* Your assignment
Across the material below, count the lines that include the word "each" and give only that count.
------ Recorded data
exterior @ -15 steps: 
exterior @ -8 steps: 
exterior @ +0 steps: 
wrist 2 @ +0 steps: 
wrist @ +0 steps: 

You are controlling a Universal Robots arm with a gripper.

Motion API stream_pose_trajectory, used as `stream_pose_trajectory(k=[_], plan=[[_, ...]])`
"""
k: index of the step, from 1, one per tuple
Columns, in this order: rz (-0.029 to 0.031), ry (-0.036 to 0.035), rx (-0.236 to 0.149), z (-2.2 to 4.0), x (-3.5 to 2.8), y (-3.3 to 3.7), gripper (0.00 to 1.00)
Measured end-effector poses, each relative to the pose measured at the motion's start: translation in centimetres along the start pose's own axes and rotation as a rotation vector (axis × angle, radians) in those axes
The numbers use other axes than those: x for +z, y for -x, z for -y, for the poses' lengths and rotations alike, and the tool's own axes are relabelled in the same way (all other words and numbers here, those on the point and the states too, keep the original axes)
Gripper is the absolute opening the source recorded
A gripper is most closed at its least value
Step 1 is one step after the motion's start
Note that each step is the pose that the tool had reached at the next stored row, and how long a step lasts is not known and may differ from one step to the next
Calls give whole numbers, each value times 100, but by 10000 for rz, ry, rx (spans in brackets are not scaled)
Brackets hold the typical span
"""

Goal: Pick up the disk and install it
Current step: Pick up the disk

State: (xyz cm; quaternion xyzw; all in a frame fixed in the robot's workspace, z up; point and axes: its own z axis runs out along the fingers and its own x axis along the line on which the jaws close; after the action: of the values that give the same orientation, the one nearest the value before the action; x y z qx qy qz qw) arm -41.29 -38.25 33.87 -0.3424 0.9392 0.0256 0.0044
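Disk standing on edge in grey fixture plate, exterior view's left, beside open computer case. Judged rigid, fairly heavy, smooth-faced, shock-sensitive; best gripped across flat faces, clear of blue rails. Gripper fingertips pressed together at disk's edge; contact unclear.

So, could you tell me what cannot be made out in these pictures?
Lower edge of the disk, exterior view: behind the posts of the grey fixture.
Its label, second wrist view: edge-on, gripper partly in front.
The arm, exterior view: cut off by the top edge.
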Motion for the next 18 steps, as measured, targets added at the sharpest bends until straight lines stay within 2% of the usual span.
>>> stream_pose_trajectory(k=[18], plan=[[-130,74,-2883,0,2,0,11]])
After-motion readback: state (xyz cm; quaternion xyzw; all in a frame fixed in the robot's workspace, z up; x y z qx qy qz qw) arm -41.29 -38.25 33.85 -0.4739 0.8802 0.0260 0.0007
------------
* Task response
3